This is a CYBERPUNK playlist I started working on a few months ago, and finally, feel good enough to publish it. These playlists are always a work-in-progress but this one I completed enough to share with everyone.
Listen to the playlist
Support the artists on Bandcamp
I can’t play CYBERPUNK 2077
The release of CYBERPUNK 2077 is imminent, and I’m jealous!
I also had a stroke last year that left my dominant hand unable to play games that require much dexterity. I play a lot of turn-based games Civilization VI, since I can let it run while I do other things.

As a result, I made a CYBERPUNK playlist
So, I won’t be playing CYBERPUNK 2077 with you. As part of my grieving process (not really. It’s 2020, there have been too many things to grieve.), I took my nearly 30 years of listening to grimey, industrial and techno music and assembled a cyberpunk playlist to rule them all.
OK, not really. There are a lot of amazing cyberpunk playlists. But this one is mine.
Let’s talk about CYBERPUNK
Look. I’m Generation X. Well, I’m actually the “Oregon Trail Generation”. I sit at the tail end of Gen X but am a bit old to be considered a Millennial by any metric.

We had an Apple II in my classroom, which I seem to recall being 2nd or 3rd grade. Honestly, I’m old and had a stroke so I don’t remember specifically.
I died of dysentery more than a few times.
Recently, I ran across a meme on Twitter that got me thinking.

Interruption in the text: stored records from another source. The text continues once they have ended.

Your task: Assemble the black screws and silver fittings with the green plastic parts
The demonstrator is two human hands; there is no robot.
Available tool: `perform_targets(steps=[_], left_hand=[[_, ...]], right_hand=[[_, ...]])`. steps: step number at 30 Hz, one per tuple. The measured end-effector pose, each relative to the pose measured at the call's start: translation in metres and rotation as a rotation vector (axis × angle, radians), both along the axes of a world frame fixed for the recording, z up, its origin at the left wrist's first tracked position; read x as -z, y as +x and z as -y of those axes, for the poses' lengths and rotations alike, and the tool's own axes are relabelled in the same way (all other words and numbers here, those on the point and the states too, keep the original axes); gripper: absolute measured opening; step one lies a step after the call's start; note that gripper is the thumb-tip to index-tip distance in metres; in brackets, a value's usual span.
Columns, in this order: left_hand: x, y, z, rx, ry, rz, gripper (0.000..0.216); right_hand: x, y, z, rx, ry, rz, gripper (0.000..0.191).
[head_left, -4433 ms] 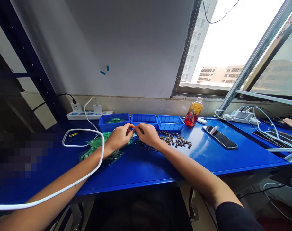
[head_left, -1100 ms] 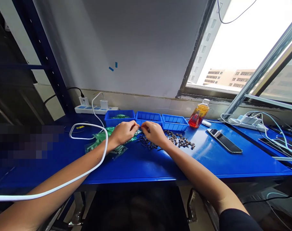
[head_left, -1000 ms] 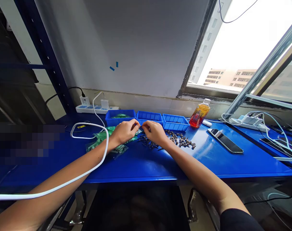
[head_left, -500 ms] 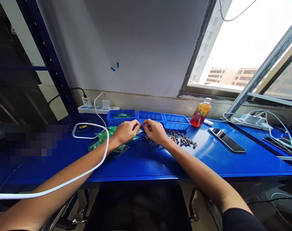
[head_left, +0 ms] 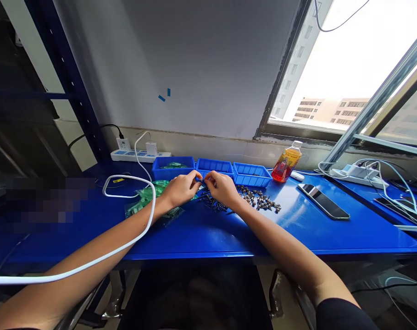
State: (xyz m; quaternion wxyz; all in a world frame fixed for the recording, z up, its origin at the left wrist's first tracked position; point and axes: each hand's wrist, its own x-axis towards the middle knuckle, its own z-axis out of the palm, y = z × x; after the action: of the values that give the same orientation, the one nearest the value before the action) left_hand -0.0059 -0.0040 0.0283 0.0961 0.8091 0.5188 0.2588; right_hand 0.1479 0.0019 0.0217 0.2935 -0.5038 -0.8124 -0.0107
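Note:
Both hands meet over the middle of the blue table, just in front of the small blue bins. My left hand [head_left: 181,189] is closed in a pinch, its thumb and forefinger around a tiny dark piece too small to name. Almost touching it, my right hand [head_left: 224,189] is also pinched, and whatever its fingertips grip is hidden. Below and beside the right hand lie a pile of dark, thin screws [head_left: 213,203] and a spread of short metal screw-like parts [head_left: 263,200]. Green-tinted plastic bags [head_left: 144,197] of small parts lie partly under the left hand and wrist.
Three blue bins, left [head_left: 160,173], middle [head_left: 215,164] and right [head_left: 252,178], stand by the wall. A drink bottle [head_left: 286,164] and a phone [head_left: 323,201] are to the right. A white cable [head_left: 101,255] crosses above my left forearm. A power strip [head_left: 136,156] sits behind.
My left thumb and forefinger have shifted slightly around the tiny piece between the hands. The forearms and the things on the table stay almost the same.

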Motion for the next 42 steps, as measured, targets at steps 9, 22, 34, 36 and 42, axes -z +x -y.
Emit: perform_targets(steps=[9,22,34,36,42], left_hand=[[0.0004,-0.0003,-0.0004,-0.012,-0.002,-0.009,0.031],[-0.0004,-0.0006,0.0008,-0.031,0.017,-0.032,0.036],[0.0018,0.0005,0.0001,-0.031,0.042,0.015,0.027],[0.0007,0.0006,0.0009,-0.035,0.037,0.017,0.028],[0.0002,-0.0010,0.0009,-0.038,0.020,0.024,0.030]], right_hand=[[-0.0008,-0.0006,0.0010,-0.020,0.018,-0.022,0.013],[0.0028,0.0005,-0.0007,-0.045,0.053,-0.034,0.010],[0.0046,0.0016,-0.0020,-0.062,0.052,-0.054,0.010],[0.0041,0.0014,-0.0012,-0.074,0.047,-0.059,0.010],[0.0028,0.0008,0.0010,-0.067,0.034,-0.049,0.012]])
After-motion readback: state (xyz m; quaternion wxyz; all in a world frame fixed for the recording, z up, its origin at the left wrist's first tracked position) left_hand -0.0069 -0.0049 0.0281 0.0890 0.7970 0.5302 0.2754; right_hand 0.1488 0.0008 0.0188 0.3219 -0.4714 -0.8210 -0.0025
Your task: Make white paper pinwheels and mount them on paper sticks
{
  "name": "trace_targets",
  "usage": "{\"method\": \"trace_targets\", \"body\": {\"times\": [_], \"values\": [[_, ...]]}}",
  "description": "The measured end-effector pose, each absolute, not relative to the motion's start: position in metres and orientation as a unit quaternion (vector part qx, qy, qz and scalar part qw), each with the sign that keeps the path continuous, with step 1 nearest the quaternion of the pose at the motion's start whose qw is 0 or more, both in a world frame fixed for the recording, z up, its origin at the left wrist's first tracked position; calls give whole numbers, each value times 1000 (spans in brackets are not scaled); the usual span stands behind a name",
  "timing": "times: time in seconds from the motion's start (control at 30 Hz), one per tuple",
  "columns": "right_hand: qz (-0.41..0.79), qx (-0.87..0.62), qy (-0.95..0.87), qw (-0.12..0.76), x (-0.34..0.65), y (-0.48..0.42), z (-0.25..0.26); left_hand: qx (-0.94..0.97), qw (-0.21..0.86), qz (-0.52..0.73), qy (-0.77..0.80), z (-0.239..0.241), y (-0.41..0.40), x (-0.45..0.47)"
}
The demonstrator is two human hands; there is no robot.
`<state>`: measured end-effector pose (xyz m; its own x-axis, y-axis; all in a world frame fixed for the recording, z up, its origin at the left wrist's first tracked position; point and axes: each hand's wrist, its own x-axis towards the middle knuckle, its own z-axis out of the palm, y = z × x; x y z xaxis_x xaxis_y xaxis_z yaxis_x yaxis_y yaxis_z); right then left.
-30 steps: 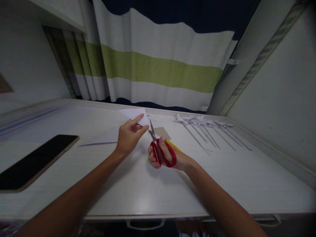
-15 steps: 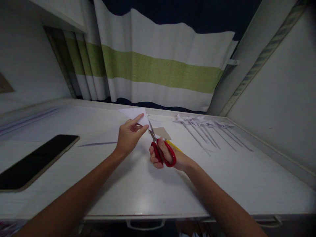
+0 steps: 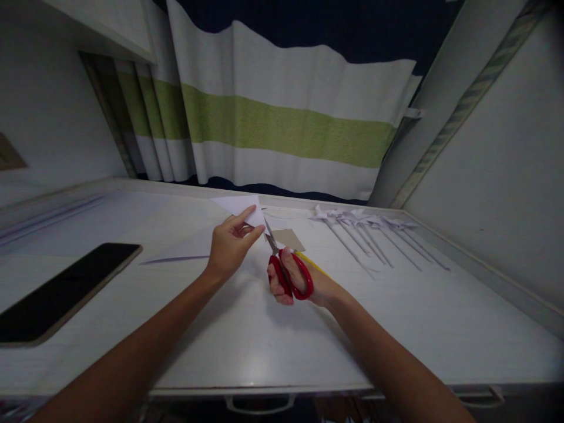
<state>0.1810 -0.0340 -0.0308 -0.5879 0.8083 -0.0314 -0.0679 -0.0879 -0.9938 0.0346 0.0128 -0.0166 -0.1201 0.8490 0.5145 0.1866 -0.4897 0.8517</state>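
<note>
My left hand (image 3: 231, 244) pinches a folded piece of white paper (image 3: 238, 204) between thumb and fingers, holding it above the desk. Closed round the red handles of a pair of scissors (image 3: 291, 276) is my right hand (image 3: 315, 282). The scissor blades point up and away, close against the right edge of the paper beside my left thumb. Whether the blades have paper between them I cannot make out. Behind the scissors lie a tan square (image 3: 287, 238) and a yellow stick-like thing (image 3: 314, 263), partly hidden by my right hand.
A black phone (image 3: 66, 291) lies on the white desk (image 3: 247, 352) at the left. Another folded white sheet (image 3: 180, 249) rests behind my left forearm. Several folded paper flowers on stems (image 3: 365, 226) lie at the right back. A striped curtain (image 3: 286, 123) hangs behind the desk.
The scissor blades look slightly closer together at the paper's edge. Both hands keep nearly the same place, and the view has shifted a little.
</note>
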Motion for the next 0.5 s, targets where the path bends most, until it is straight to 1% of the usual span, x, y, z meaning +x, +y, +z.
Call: {"method": "trace_targets", "body": {"times": [0.3,0.5], "values": [[651,-329,-598,331,180,-34,-33,603,263,618,430,-18,13,36],[632,-370,-600,323,178,-35,-30,611,249,613,435,-20,14,35]]}}
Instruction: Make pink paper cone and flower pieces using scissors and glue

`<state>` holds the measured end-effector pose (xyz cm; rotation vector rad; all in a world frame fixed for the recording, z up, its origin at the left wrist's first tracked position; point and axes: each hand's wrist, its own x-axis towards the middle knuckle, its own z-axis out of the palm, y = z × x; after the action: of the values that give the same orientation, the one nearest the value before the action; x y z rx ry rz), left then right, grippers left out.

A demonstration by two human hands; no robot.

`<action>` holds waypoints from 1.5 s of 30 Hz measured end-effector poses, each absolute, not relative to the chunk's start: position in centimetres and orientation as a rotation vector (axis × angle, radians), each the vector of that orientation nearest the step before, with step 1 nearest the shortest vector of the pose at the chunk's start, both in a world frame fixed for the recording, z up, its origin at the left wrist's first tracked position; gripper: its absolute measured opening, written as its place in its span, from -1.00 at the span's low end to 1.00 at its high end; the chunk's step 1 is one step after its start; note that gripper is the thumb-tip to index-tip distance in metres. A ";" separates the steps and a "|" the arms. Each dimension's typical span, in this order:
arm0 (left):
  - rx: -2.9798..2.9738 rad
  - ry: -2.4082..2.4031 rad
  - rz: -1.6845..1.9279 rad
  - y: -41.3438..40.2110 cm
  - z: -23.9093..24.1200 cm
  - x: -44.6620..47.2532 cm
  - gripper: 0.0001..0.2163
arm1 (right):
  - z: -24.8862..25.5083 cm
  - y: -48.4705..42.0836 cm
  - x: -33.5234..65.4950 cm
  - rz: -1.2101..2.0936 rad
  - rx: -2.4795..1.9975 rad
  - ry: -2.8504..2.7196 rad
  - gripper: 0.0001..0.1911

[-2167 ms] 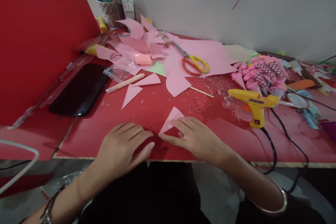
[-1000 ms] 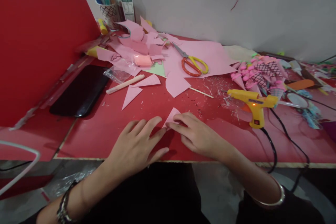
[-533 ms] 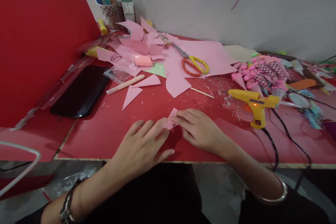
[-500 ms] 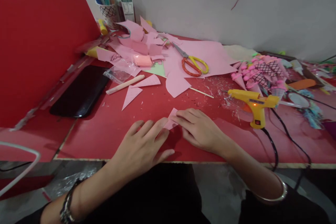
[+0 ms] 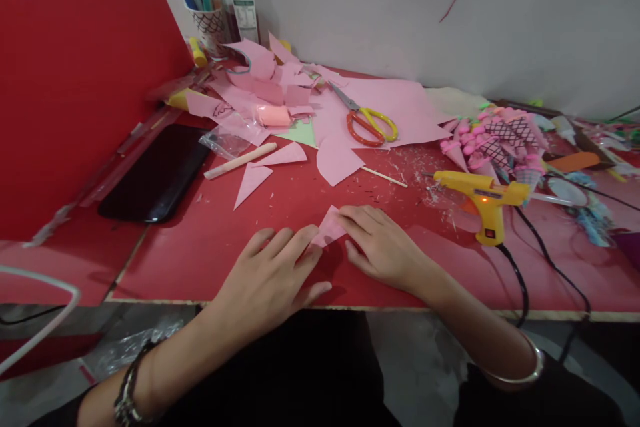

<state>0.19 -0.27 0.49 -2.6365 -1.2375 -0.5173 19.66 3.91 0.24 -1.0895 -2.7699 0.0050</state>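
Observation:
A small piece of pink paper [image 5: 331,226] lies on the red table between my two hands. My left hand [image 5: 274,268] rests palm down with fingers stretched and thumb apart, its index fingertip pressing the paper's left edge. From the other side, my right hand [image 5: 383,240] lays its extended fingers over the paper's right edge, thumb tucked lower. Both hands are open, and the fingertips hide parts of the paper's edges. Farther back lie two cut pink paper wedges [image 5: 253,185] and a pale rolled stick [image 5: 240,161].
A yellow glue gun [image 5: 484,195], its orange light lit, stands at right with a black cord. Scissors [image 5: 367,121] lie on a pink sheet [image 5: 410,97]. A black phone [image 5: 156,173] is at left. Pink cone-shaped crafts [image 5: 500,137] and a pen cup [image 5: 207,30] are farther back.
My right fingers have shifted slightly to the right, uncovering a little more of the pink paper. My left hand stays almost where it was.

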 end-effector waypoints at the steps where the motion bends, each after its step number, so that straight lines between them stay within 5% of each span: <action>1: -2.637 -1.237 -0.515 -0.3 0.5 0.2 -0.75 | 0.2 3.9 19.6 0.002 -1.091 -2.765 -0.61; 21: -2.696 -1.431 -0.581 0.7 0.9 -2.0 -0.76 | 0.0 3.4 19.8 -0.112 -0.922 -2.743 -0.74; 37: -2.515 -1.506 -0.598 2.6 3.5 -3.4 -0.68 | 3.4 6.1 18.2 0.312 -0.900 -2.950 -0.58; 42: -2.524 -1.570 -0.733 3.8 4.9 -3.5 -0.61 | 4.1 7.1 18.0 0.345 -0.861 -3.058 -0.89; 45: -2.602 -1.582 -0.977 5.3 5.1 -3.7 -0.56 | 4.5 7.4 18.4 0.543 -0.840 -3.028 -0.90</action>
<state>-3.75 5.30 5.07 -2.6019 -1.5825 -0.9774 18.35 7.42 4.53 -0.8403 -3.0284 0.5430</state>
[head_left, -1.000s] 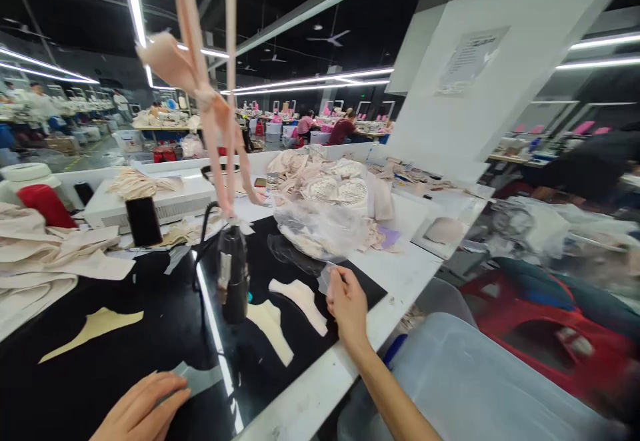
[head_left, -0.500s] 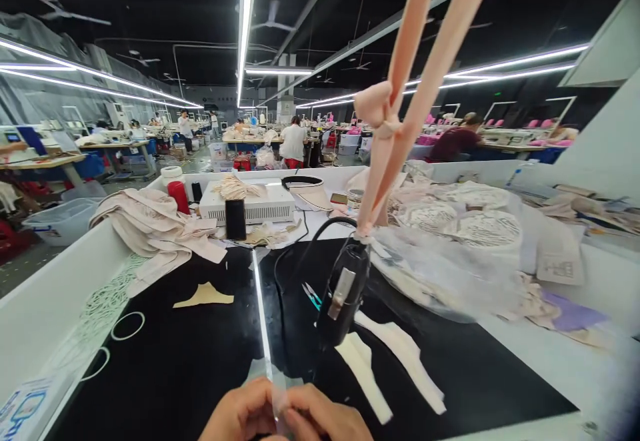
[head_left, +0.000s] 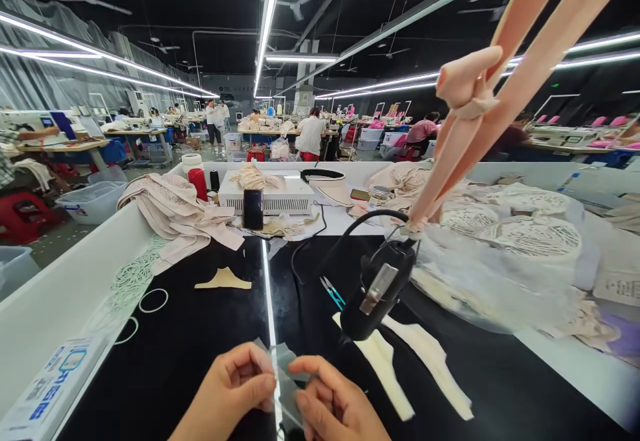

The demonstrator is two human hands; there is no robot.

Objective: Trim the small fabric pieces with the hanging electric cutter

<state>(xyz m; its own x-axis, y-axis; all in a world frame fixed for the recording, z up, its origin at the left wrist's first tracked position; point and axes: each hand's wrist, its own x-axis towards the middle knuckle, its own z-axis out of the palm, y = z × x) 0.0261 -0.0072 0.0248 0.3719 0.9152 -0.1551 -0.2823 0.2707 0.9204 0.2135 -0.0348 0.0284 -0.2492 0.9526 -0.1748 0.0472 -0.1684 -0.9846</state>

I like Solarpunk. I don’t relate to it, and this meme taps into the spirit of why I don’t. I also disagree with this meme’s subcontext.
Those of us in Generation X aren’t just depressed Boomers. We were disillusioned by Boomers in much the same way the younger generations are now. Some of us slipped into college before the costs got crazy, but just so. Many of us have no retirement savings or own houses. It’s the same situation, though I will admit y’all got it WAY worse.
Part of it is because of the “trickle-down economics” pushed in by the Reagan era in the ’80s. Shit, politicians still push this tripe. Ronald Reagan is the reason everything is so fucked now. Trump is just the inevitable snowball that resulted from the nefarious shit that really got implemented and started by Reagan. He just did it with a smile and an optimistic facade vs the hate-driven Trump.
I’m meandering.
CYBERPUNK: defeatist or realistic?
The point is that cyberpunk came about at a particular time where cultural themes of rebellion coincided with a foreseeable rise in corporate dominance and an unreliable government.
Most cyberpunk I was exposed to, the enemy was evil corporations, not the government. The government was by no means absent, but if anything, the government worked for these corporations.
We were seeing corporate power and technology in a way that, when reduced to the absurd, the conclusion was undeniably dark.
This increasingly has come to pass. So it wasn’t just Gen X being cynical, it was Gen X being disillusioned and realistic.
I think we all agree solarpunk is the future we want, but cyberpunk is the future we fear. It was never a fantasy that we hoped came into being, but it was a future we saw us heading towards.
The ’80s scared the shit out of us
I’m not saying the ’80s were worse than now. Shit, the rise in school shootings is so much worse than anything we dealt with. The idea of having the internet as a kid is horrifying(more so than fascinating which it is too). But, we were surrounded by a culture of fear.
This was at the conclusion of the “red scare”. Our boogeyman was nuclear war. This mentality is on full display with movies like The Terminator, Akira, Mad Max, and even later films like The Matrix. Even video games like Final Fantasy VII carried these themes. I remember The Terminator scaring the shit out of me.
The movie that rang home the most was Red Dawn. Red Dawn isn’t remotely cyberpunk but it has the themes of systemic collapse and rebellion. For one, Red Dawn was about school-aged kids during a Soviet invasion. The scene early on where you could see paratroopers dropping in through the windows… that shit was terrifying and seemed fully plausible at the time.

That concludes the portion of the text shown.